### Problem:
Find the string "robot" in the data, then copy every line where it is found.

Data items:
________________________________________

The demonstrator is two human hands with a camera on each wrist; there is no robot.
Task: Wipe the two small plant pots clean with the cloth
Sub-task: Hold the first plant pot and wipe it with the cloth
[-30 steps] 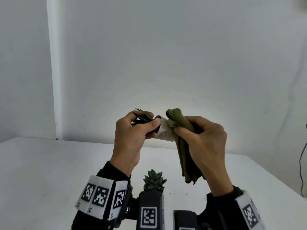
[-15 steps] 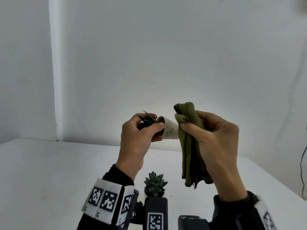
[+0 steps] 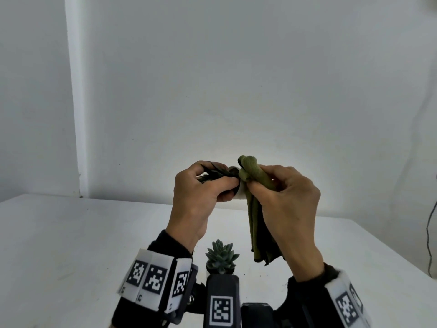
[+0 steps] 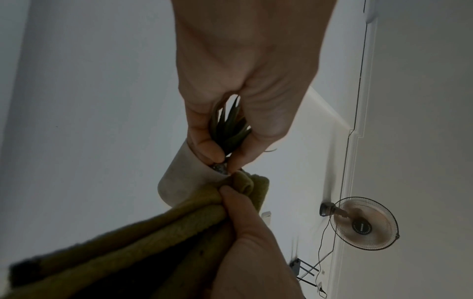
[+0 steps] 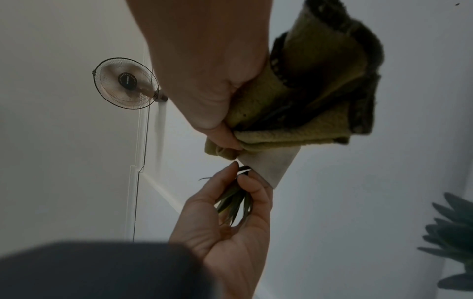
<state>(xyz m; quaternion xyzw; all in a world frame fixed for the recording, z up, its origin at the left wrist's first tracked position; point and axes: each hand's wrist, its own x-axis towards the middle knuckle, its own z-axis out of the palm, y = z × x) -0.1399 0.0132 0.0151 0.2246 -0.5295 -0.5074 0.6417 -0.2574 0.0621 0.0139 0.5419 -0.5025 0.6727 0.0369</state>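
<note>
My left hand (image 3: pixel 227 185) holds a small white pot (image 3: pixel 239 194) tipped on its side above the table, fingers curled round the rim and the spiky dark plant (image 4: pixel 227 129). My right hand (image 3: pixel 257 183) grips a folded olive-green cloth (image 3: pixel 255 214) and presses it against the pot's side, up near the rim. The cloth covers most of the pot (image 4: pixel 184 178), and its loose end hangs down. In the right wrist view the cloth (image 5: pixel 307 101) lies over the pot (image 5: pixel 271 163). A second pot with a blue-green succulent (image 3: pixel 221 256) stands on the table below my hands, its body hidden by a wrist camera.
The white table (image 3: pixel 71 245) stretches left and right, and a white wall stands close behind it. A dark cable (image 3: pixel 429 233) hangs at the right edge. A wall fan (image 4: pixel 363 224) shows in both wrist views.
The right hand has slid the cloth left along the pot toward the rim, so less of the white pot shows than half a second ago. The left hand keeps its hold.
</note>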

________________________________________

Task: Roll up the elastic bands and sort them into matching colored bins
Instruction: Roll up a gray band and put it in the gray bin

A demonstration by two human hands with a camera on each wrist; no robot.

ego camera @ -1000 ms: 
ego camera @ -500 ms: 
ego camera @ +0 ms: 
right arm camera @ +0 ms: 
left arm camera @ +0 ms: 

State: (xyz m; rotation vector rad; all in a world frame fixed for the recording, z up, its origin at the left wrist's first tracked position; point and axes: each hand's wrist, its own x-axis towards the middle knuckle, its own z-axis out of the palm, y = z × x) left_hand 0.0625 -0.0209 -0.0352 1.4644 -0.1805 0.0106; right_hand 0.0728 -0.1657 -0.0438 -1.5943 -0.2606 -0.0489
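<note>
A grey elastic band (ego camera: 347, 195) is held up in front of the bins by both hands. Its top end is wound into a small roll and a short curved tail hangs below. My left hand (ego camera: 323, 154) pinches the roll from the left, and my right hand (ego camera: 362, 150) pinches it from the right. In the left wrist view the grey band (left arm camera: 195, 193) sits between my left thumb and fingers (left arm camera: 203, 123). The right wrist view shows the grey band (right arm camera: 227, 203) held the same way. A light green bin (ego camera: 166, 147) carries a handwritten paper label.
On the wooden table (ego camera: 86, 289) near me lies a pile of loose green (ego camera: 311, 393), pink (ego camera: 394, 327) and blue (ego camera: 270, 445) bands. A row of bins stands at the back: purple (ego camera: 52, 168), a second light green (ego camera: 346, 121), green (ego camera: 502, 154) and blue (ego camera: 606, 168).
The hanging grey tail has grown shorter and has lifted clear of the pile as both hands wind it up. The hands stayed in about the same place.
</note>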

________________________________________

### Answer box:
The demonstrator is two human hands with a camera on each wrist; there is no robot.
A demonstration by two human hands with a camera on each wrist; no robot.

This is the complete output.